**Prompt**
Of the entries below, copy only those lines that contain the word "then".

-- Records provided follows --

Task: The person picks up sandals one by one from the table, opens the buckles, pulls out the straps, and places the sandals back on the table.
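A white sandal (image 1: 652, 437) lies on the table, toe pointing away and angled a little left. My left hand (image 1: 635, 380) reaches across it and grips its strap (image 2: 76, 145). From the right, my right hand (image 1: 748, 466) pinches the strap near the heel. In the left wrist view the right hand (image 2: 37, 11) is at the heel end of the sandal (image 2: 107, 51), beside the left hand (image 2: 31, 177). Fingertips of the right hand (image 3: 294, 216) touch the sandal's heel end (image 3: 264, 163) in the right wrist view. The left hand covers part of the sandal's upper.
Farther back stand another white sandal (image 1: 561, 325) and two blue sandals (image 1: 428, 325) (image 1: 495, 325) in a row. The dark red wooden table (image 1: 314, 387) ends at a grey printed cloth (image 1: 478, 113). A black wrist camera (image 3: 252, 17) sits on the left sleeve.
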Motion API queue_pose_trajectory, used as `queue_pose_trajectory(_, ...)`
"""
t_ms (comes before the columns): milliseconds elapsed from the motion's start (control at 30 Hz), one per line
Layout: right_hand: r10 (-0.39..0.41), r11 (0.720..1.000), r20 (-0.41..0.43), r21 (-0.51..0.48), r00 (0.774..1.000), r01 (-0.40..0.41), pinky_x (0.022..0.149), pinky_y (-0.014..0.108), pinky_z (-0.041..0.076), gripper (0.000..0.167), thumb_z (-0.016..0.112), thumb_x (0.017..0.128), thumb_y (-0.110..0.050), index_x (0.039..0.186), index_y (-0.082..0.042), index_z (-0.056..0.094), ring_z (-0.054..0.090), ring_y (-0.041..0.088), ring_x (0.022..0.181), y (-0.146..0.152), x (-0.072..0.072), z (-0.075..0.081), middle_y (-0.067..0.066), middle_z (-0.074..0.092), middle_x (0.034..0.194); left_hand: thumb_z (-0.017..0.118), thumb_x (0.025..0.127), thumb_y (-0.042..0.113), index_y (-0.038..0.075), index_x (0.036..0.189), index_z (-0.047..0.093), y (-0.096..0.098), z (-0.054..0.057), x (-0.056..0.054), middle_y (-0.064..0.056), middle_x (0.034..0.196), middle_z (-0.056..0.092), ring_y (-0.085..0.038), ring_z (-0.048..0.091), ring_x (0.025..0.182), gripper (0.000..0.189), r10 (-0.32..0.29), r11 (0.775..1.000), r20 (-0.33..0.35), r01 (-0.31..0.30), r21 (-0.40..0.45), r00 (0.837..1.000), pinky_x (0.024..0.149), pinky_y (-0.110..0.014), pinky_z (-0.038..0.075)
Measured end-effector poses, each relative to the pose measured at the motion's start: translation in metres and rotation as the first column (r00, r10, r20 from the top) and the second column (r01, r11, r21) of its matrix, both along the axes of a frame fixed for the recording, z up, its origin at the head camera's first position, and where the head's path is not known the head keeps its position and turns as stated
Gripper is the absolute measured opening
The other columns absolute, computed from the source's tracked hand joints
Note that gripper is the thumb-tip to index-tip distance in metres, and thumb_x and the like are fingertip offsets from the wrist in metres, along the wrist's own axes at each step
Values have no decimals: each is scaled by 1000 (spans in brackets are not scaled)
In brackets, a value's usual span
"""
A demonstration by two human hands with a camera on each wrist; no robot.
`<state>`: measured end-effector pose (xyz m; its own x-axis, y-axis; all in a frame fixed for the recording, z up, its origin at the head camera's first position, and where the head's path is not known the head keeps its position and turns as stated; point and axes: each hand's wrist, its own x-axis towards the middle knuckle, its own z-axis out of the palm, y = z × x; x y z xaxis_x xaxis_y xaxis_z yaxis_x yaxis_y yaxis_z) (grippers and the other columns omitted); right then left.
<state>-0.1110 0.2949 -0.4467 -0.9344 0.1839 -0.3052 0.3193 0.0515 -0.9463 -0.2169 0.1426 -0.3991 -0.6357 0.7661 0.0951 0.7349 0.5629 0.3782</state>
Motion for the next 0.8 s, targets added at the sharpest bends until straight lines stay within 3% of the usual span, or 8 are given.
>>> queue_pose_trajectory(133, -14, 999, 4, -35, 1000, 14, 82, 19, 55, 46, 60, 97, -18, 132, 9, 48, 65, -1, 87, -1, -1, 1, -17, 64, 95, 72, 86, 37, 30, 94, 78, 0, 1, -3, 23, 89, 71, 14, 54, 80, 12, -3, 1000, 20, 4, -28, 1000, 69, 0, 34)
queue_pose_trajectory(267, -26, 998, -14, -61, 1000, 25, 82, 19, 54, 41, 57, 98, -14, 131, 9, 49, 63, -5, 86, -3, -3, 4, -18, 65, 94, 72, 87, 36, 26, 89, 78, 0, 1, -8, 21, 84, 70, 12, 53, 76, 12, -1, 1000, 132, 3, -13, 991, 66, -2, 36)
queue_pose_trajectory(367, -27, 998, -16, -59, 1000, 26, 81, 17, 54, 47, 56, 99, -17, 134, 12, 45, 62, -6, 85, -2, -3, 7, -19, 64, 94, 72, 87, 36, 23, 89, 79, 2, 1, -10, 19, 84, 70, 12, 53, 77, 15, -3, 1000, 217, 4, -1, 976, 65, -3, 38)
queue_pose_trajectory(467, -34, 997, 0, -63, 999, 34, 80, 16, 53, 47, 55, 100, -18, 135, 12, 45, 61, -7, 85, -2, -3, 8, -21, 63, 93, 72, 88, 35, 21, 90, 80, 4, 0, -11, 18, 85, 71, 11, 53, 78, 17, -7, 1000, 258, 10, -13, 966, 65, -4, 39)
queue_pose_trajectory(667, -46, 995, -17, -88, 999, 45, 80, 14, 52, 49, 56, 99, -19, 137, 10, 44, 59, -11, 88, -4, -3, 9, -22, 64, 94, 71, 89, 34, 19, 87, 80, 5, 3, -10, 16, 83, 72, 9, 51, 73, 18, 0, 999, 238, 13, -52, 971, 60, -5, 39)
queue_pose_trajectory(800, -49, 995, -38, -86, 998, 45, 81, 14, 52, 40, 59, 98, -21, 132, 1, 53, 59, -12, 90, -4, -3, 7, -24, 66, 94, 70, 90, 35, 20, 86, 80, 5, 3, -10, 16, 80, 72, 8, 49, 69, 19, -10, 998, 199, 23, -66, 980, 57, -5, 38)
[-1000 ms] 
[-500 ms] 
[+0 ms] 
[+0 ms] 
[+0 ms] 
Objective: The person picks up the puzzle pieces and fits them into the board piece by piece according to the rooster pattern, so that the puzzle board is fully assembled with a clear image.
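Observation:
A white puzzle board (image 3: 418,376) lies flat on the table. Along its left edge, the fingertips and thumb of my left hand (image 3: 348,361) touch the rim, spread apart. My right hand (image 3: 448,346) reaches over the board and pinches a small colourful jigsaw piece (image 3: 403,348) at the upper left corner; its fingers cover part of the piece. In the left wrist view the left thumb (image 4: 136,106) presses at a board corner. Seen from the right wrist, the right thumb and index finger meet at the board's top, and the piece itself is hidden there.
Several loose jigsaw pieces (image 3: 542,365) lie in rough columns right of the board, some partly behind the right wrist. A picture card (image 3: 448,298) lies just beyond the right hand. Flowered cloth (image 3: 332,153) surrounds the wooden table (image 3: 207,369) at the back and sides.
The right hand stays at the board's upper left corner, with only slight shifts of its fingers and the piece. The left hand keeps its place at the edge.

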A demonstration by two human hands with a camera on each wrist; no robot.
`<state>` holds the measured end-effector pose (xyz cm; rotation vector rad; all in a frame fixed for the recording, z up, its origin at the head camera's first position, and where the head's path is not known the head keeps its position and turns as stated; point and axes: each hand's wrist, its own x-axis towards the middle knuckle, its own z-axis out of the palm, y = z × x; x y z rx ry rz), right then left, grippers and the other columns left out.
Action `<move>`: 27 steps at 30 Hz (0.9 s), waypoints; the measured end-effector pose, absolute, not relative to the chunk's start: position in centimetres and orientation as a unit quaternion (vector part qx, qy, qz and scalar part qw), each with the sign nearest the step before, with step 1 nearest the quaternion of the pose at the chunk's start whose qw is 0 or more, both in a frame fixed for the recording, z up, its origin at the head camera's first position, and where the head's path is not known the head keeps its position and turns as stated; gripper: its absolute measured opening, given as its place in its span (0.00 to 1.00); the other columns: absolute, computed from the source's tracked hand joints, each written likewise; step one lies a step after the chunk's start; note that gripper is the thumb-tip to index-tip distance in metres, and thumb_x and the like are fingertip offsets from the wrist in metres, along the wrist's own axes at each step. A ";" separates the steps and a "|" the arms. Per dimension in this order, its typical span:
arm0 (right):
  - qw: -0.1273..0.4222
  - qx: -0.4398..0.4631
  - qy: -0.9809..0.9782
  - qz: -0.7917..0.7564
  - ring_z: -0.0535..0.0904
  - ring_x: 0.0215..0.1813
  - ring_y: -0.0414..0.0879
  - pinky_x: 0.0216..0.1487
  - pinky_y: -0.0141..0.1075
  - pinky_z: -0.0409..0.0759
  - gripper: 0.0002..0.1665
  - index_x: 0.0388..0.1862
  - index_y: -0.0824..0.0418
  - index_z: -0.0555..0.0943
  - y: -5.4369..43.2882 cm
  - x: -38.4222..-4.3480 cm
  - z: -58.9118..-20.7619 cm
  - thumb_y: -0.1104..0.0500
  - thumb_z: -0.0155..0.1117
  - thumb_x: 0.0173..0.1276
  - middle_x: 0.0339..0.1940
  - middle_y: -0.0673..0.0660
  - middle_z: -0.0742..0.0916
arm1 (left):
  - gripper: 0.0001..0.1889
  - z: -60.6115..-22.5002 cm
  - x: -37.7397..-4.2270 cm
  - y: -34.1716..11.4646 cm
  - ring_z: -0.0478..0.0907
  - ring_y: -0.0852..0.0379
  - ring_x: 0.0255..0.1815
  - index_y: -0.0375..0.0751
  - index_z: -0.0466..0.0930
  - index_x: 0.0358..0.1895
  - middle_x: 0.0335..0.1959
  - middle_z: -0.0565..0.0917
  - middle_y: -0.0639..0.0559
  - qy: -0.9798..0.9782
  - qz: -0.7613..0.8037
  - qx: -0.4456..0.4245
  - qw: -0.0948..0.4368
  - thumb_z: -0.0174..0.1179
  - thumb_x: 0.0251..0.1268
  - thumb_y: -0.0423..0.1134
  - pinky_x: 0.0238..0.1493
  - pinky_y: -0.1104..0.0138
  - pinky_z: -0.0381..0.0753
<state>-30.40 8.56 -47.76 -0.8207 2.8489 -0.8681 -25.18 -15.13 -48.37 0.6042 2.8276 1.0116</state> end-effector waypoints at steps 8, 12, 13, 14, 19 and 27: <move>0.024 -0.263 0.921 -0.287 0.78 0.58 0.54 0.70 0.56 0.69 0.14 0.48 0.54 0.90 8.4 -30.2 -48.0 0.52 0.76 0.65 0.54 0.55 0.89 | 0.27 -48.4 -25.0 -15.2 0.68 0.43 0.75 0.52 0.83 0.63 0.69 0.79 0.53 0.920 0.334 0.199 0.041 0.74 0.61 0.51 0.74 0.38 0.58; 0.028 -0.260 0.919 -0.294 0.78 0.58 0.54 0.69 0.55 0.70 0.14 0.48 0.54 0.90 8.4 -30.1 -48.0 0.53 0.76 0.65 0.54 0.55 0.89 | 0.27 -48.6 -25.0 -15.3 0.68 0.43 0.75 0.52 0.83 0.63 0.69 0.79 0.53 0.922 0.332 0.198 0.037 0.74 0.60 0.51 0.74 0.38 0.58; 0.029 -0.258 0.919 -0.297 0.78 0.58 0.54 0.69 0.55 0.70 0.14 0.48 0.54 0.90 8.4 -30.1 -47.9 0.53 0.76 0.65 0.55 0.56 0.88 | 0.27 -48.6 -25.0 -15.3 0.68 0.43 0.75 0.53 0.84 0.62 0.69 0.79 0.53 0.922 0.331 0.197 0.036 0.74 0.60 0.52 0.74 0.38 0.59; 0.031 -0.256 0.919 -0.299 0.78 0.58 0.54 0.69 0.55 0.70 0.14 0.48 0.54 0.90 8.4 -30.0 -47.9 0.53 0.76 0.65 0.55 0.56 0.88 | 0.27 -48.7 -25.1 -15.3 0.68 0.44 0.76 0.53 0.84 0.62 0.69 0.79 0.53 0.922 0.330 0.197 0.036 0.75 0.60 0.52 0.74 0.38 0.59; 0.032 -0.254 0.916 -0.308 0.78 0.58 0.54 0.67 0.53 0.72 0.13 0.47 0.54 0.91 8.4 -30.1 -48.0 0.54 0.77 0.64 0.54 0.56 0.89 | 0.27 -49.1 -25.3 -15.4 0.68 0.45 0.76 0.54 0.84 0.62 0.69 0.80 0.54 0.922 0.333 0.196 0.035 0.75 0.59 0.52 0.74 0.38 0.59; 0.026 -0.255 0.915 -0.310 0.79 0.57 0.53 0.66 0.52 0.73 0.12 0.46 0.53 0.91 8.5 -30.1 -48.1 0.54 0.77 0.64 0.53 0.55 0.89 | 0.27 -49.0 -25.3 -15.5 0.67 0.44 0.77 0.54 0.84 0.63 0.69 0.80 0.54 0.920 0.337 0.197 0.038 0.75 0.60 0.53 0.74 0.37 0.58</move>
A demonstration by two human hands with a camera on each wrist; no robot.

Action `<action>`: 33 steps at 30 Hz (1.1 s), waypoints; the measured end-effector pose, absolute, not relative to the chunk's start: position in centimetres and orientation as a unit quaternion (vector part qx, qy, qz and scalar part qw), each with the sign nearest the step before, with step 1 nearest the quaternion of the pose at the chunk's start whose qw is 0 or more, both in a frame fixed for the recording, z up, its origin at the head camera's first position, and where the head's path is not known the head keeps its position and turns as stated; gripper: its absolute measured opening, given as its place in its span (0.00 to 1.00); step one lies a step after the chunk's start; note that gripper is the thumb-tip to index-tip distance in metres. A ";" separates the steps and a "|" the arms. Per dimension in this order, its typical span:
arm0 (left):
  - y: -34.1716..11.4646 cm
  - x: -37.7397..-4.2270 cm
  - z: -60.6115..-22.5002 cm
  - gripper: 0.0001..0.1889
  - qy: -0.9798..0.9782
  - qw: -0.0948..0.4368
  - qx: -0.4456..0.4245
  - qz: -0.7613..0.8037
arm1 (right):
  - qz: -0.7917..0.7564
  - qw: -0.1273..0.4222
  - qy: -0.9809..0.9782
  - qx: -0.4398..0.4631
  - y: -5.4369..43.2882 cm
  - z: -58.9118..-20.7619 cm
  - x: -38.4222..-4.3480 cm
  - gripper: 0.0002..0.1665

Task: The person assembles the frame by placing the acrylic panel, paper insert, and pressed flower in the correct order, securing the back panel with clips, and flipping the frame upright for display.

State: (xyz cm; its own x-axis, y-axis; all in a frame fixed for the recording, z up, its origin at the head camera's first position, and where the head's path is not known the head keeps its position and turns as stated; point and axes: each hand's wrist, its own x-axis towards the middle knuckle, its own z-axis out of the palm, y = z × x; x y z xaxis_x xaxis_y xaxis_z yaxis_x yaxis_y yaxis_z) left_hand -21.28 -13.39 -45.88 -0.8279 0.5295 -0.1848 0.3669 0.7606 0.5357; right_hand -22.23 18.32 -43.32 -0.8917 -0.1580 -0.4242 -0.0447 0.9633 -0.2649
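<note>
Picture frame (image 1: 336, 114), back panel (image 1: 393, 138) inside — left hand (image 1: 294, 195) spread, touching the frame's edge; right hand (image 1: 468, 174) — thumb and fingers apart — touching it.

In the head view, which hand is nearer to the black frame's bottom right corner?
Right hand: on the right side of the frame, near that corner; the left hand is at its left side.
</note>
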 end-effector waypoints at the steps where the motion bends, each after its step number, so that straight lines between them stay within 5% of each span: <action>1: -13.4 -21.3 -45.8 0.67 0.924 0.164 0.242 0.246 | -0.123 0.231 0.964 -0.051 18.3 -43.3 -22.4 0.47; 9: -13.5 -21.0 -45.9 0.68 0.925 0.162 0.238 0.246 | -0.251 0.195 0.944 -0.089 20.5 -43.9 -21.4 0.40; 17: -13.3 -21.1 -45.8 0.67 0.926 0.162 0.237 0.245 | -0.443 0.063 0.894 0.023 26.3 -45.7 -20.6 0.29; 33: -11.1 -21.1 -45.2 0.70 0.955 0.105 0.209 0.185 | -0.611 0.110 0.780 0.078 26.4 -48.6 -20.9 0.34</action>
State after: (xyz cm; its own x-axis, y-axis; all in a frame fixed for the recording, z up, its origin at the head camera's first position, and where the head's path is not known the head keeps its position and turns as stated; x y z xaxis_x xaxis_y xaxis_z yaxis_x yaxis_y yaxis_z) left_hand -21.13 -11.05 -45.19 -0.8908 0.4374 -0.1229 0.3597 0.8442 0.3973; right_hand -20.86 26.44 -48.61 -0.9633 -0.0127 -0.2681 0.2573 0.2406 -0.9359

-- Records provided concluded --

**Solution to this exercise**
`<state>`: measured end-effector pose (xyz m; its own x-axis, y-axis; all in a frame fixed for the recording, z up, its origin at the head camera's first position, and where the head's path is not known the head keeps its position and turns as stated; point and axes: each hand's wrist, its own x-axis towards the middle knuckle, its own z-axis out of the palm, y = z × x; x y z xaxis_x xaxis_y xaxis_z yaxis_x yaxis_y yaxis_z) (grippers and the other columns omitted); right then left.
`<state>` holds the measured end-effector pose (xyz cm; rotation vector rad; all in a frame fixed for the recording, z up, its origin at the head camera's first position, and where the head's path is not known the head keeps its position and turns as stated; point and axes: each hand's wrist, its own x-axis towards the middle knuckle, its own z-axis out of the palm, y = z × x; x y z rx ry rz), right then left, grippers and the other columns left out.

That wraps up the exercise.